Your instructions: Your task is to filter the data below down to the lines holding "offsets".

Source material:

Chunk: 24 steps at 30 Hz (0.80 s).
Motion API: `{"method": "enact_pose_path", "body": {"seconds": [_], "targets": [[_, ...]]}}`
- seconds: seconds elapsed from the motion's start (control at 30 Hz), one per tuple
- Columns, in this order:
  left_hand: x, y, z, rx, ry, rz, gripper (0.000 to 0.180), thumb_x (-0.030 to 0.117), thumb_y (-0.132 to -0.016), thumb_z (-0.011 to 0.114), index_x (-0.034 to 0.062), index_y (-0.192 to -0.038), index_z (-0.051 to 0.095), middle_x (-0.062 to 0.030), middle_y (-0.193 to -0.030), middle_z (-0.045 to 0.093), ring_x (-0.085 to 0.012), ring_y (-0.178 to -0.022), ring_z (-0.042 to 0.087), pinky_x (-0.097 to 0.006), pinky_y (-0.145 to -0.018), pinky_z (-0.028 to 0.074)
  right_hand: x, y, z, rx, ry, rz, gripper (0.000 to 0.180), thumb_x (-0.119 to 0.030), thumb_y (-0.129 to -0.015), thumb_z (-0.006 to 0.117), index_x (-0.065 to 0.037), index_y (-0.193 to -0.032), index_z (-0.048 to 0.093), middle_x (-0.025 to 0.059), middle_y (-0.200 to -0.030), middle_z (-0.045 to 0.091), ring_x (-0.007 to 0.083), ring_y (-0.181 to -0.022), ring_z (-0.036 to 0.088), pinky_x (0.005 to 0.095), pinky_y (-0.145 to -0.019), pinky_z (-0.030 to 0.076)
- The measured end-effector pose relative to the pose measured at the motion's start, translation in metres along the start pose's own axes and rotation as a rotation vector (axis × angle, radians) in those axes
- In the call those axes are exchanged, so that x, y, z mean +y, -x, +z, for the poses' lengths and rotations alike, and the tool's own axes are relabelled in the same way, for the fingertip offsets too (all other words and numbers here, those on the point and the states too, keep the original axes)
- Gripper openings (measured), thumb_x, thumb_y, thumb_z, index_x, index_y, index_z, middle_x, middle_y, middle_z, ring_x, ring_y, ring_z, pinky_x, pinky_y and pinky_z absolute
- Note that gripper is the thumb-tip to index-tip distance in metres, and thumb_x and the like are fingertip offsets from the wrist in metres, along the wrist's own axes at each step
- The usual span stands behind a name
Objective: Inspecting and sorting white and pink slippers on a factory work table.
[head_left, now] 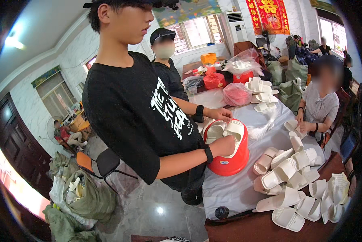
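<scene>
Neither of my hands shows in the head view. At the table, a standing co-worker in a black T-shirt has both hands at a red plastic stool (228, 163), which carries white slippers (234, 130) on its top. The co-worker's near hand (224, 146) is closed at the edge of one slipper; its fingertips are partly hidden. Their far hand (219, 114) rests by the slippers' far end. Many white slippers (283, 172) lie heaped at the table's near right. A seated person across the table holds a slipper (292, 126).
Grey-white cloth (225, 197) covers part of the table. Red plastic bags (237, 94) and more slippers (261, 86) lie farther back. An orange and black chair (102, 163) and stuffed green sacks (82, 193) stand on the left floor. Another hand (352, 185) shows at the right rim.
</scene>
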State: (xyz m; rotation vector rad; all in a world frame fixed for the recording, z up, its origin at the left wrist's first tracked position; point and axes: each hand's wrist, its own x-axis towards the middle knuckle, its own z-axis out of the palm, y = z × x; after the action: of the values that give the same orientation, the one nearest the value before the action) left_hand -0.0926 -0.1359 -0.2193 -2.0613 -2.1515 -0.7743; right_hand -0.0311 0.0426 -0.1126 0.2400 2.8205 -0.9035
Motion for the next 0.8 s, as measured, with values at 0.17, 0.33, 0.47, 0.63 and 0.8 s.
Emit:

Result for this task:
- In the call those axes are exchanged, so that x, y, z mean +y, -x, +z, for the poses' lengths and rotations alike, and the tool's own axes are relabelled in the same way, for the fingertip offsets too (all other words and numbers here, those on the point and the states too, keep the original axes)
- Note that gripper is the thumb-tip to index-tip distance in metres, and thumb_x and the like are fingertip offsets from the wrist in metres, along the wrist's own axes at each step

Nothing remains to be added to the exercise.